Arlene Harriet Gottfried (August 26, 1950 – August 8, 2017) was a New York City street photographer who was known for recording the candid scenes of ordinary daily life in some of the city's less well-to-do neighborhoods. Her work was not widely known until she was in her 50s.

==Early life and education==
Born in Coney Island, she was the daughter of Lillian (Zimmerman), a homemaker, and Max Gottfried, who ran a hardware store with his own father, above which the family lived. Gottfried was the older sister of comedian and actor Gilbert Gottfried (1955–2022) and Karen Gottfried. When she was nine, Arlene moved to Crown Heights, where she became heavily influenced by the nearby, fast-growing Puerto Rican community. Later in the 1970s, she moved with her Jewish immigrant family to the neighborhoods of Alphabet City and the Lower East Side.

When Gottfried was a teenager, her father gave her an old 35 mm camera, which she eventually took to Woodstock, even though she said, "I had no clue what I was doing". She credited her upbringing for giving her the ability to get intimate photographs of strangers: "We lived in Coney Island, and that was always an exposure to all kinds of people, so I never had trouble walking up to people and asking them to take their picture."

Gottfried graduated from the Fashion Institute of Technology taking photography courses.

==Photography==
She worked as a photographer for an advertising agency before freelancing for publications such as The New York Times Magazine, Fortune, Life, the Village Voice, and The Independent (London).

In her later years, she published five books of her work: The Eternal Light (1999), Midnight (2003), Sometimes Overwhelming (2008), Bacalaitos and Fireworks (2011), and Mommie: Three Generations of Women (2015). The Eternal Light focused on a choir Gottfried first saw at a gospel fest, which also led to her discovery of her love for singing. Midnight is a series of photographs that followed a man named Midnight who struggled with schizophrenia. Sometimes Overwhelming is a compilation of her photographs in the 1970s and 1980s New York. Bacalitos and Fireworks focused on New York's Puerto Rican community in the 1970s and 1980s. Mommie: Three Generations of Women was a portrait of three generations of women in her family: her immigrant grandmother, her mother and her sister. Mommie: Three Generations of Women later received Time magazine's Best Photobook Award in 2016.
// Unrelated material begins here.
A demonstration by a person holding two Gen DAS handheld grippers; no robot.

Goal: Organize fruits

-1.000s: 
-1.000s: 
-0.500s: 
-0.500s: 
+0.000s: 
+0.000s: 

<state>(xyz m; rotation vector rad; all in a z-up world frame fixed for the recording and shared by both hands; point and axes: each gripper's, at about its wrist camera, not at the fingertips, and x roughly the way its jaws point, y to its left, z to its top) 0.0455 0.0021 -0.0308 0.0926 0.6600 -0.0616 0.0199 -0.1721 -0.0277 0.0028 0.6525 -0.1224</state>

Her photographs and archives have been exhibited at the Leica Gallery in New York and Tokyo, the Smithsonian Institution in Washington, D.C., the European House of Photography (MEP), the Brooklyn Museum of Art, and the New York Public Library.

==Personal life==
In 1991 while on assignment Gottfried photographed the Eternal Light Community Singers, eventually singing gospel with them on the Lower East Side. Gottfried also sang gospel with the Jerriese Johnson East Village Gospel Choir.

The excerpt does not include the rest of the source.